● Action item
Print the data that follows exactly as it stands, from its first line through the line containing "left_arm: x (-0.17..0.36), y", and stop there.

....................

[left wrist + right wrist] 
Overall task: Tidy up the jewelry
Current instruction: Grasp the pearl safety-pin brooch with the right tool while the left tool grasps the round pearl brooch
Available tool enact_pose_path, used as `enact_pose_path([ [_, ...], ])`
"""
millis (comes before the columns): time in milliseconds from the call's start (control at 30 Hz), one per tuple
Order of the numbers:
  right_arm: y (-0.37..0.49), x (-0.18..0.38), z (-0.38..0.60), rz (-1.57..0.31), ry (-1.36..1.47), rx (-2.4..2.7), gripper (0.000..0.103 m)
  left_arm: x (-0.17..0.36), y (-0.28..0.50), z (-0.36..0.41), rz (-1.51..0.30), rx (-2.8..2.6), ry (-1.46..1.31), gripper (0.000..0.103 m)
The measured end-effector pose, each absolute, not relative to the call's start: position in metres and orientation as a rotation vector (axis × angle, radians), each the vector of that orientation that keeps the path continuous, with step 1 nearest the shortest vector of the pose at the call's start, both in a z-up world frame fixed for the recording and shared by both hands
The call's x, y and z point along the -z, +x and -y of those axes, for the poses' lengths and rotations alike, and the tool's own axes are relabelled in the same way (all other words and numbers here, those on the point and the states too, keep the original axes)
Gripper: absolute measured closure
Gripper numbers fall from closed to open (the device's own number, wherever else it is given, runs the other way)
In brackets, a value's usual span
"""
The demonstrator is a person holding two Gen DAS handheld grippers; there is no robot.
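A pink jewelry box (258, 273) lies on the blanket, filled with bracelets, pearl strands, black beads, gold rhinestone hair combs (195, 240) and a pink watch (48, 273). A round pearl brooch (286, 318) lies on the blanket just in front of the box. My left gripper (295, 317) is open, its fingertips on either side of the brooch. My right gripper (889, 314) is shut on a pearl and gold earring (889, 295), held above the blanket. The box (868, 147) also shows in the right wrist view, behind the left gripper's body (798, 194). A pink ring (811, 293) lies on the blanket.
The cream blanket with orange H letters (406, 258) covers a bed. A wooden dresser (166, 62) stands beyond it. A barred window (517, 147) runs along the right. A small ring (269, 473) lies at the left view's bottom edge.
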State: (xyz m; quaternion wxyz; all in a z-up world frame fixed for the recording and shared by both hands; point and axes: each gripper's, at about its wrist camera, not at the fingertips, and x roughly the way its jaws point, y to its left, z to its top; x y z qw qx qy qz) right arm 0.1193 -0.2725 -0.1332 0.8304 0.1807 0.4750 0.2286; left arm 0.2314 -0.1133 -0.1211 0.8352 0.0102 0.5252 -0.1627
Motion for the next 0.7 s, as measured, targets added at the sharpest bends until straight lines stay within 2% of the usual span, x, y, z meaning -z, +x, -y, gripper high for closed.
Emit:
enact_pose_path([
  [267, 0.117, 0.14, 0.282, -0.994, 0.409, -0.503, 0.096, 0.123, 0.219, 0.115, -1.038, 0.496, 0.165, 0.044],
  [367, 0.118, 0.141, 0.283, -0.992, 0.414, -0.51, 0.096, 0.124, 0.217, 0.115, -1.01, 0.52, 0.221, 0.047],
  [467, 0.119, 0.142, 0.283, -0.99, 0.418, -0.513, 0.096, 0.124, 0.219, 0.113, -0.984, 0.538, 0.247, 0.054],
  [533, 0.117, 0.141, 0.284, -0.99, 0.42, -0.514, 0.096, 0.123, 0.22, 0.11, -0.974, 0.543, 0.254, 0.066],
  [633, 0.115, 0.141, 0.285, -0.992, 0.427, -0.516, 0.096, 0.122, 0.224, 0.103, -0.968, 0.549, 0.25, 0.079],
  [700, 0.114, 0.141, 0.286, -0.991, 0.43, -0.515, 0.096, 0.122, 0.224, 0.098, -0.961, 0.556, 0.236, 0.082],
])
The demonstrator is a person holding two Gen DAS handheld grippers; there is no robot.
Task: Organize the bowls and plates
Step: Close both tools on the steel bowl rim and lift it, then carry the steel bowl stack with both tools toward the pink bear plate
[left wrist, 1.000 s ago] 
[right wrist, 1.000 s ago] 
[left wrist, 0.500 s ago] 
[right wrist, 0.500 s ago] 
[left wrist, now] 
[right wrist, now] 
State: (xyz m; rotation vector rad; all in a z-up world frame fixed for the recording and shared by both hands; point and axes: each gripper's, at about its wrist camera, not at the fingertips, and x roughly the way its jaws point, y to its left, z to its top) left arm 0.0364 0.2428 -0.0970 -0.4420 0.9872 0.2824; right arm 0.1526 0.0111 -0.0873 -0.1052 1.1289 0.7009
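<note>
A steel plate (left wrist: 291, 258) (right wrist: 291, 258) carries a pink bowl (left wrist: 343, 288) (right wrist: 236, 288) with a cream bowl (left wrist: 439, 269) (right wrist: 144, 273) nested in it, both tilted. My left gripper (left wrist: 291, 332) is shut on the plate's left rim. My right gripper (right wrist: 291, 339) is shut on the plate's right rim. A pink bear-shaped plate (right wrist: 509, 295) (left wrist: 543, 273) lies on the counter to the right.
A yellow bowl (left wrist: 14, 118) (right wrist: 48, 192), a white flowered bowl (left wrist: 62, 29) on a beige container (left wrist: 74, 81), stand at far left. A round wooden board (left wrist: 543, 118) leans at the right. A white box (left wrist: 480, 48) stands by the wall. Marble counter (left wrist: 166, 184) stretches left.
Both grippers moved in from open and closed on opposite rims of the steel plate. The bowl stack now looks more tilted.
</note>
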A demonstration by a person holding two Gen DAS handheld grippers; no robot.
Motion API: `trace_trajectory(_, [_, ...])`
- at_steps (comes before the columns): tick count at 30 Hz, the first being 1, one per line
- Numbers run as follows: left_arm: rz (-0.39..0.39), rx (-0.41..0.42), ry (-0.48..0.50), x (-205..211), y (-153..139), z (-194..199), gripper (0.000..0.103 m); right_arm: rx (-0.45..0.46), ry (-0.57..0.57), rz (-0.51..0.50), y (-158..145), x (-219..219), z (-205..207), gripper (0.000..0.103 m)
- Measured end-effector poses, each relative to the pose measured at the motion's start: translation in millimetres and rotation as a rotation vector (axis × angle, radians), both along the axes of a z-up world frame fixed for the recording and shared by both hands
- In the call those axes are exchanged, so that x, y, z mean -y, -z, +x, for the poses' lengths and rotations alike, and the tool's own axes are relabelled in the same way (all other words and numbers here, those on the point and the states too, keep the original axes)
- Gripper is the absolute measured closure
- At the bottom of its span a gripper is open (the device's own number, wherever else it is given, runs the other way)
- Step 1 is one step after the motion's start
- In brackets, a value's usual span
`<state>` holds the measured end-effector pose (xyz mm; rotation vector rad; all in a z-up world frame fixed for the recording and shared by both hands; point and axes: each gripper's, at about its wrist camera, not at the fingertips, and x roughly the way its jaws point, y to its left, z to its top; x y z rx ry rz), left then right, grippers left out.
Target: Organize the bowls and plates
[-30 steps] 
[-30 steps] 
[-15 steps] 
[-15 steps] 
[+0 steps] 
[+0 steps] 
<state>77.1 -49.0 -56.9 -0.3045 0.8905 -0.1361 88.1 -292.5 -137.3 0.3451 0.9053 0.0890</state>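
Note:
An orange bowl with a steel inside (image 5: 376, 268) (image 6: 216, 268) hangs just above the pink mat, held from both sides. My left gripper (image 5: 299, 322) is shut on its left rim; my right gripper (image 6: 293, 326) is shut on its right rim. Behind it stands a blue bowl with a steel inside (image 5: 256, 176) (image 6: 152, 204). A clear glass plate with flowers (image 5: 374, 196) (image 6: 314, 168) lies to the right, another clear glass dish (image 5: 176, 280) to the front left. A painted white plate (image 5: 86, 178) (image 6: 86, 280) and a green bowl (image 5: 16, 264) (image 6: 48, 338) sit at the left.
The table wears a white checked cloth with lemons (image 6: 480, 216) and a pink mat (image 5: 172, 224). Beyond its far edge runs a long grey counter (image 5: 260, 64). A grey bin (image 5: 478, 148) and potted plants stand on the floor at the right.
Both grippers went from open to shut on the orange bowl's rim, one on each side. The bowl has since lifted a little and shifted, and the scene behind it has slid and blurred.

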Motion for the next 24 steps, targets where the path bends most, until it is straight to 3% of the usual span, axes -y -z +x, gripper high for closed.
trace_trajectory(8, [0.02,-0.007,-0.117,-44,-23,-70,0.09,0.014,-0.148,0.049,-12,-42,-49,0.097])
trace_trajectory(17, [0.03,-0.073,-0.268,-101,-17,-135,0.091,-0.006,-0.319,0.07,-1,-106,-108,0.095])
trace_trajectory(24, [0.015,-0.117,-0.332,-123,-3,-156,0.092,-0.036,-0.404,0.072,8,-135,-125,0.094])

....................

● Task answer
[left wrist + right wrist] 
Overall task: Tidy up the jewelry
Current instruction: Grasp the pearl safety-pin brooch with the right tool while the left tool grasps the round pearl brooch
Available tool enact_pose_path, used as `enact_pose_path([ [_, ...], ])`
"""
millis (comes before the columns): time in milliseconds from the call's start (control at 30 Hz), one per tuple
Order of the numbers:
  right_arm: y (-0.37..0.49), x (-0.18..0.38), z (-0.38..0.60), rz (-1.57..0.31), ry (-1.36..1.47), rx (-2.4..2.7), gripper (0.000..0.103 m)
  left_arm: x (-0.17..0.36), y (-0.28..0.50), z (-0.36..0.41), rz (-1.51..0.30), rx (-2.8..2.6), ry (-1.46..1.31), gripper (0.000..0.103 m)

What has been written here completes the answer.